Und auch die Fußball-EM wird keine Ablenkung bieten, denn Freude am Fußball war gestern, jetzt heißt es, wachsam zu sein, die Regenbogenfarben anstatt die Farben der deutschen Demokratie zu tragen, denn ntv lässt bereits einen – nun ja, Soziologen – warnen: „Dann werden aus einer Anfeuerung für die deutsche Mannschaft schnell Schmähgesänge gegen andere, die die Grenzen zum Rassismus oder Nationalismus überschreiten. Wenn eine Überhöhung der eigenen Nation stattfindet und gleichzeitig eine Abwertung von anderen Nationen, ist diese Grenze im Grunde immer überschritten.“ Denn: „Aus Anfeuern wird schnell Rassismus.“ Bleibt hinter der Brandmauer eigentlich genügend Platz für ein Fußballfeld?

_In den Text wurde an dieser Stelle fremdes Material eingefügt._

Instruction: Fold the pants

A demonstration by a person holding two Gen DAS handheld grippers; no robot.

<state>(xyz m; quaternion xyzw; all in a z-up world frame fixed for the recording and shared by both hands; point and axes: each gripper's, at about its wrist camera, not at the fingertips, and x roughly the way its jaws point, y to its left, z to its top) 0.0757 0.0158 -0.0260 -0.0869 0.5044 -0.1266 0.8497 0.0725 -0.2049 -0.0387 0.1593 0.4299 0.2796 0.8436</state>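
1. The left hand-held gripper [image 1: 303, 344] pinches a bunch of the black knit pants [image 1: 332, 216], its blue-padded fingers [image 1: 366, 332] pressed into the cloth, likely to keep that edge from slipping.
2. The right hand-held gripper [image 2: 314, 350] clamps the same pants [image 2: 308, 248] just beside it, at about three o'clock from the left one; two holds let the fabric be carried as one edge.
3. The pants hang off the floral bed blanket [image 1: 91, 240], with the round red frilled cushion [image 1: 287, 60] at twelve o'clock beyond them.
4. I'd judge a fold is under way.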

So kann man das natürlich innerhalb der Brandmauer sehen. Doch eines ist die Brandmauer mit Sicherheit, die Verhinderung der politischen Konkurrenz, sie ist für die Politik und die Gesellschaft dasselbe, was die Klimaplanwirtschaft für die Wirtschaft: Der Niedergang von politischer Auseinandersetzung, von politischem Wettbewerb, das Ersetzen von Politik, von mutigen und originellen Lösungen für wachsende Probleme durch Ideologie und Propaganda, durch Phrasen und Postensicherung. Sie ist das praktische Verbot von politischer Kreativität, von Meinungsstreit, von Pro und Kontra, von der Suche nach den besten Lösungen für unser Land.

Hinter der Brandmauer herrscht Habecks Irenik derer, die sich selbst auf Kosten des Landes Privilegien sichern. Die Brandmauer ist der Zaun um das neue Versailles einer mental rapide alternden politischen Klasse, denen die Wähler zunehmend die Gefolgschaft verweigern, auch wenn ihre Medien mit allen Mitteln dagegen anschreiben und dagegen ansenden. Am Ende entscheidet Glaubwürdigkeit – und Glaubwürdigkeit beginnt mit der Erkenntnis der Wirklichkeit. Und die verträgt keine Mauern.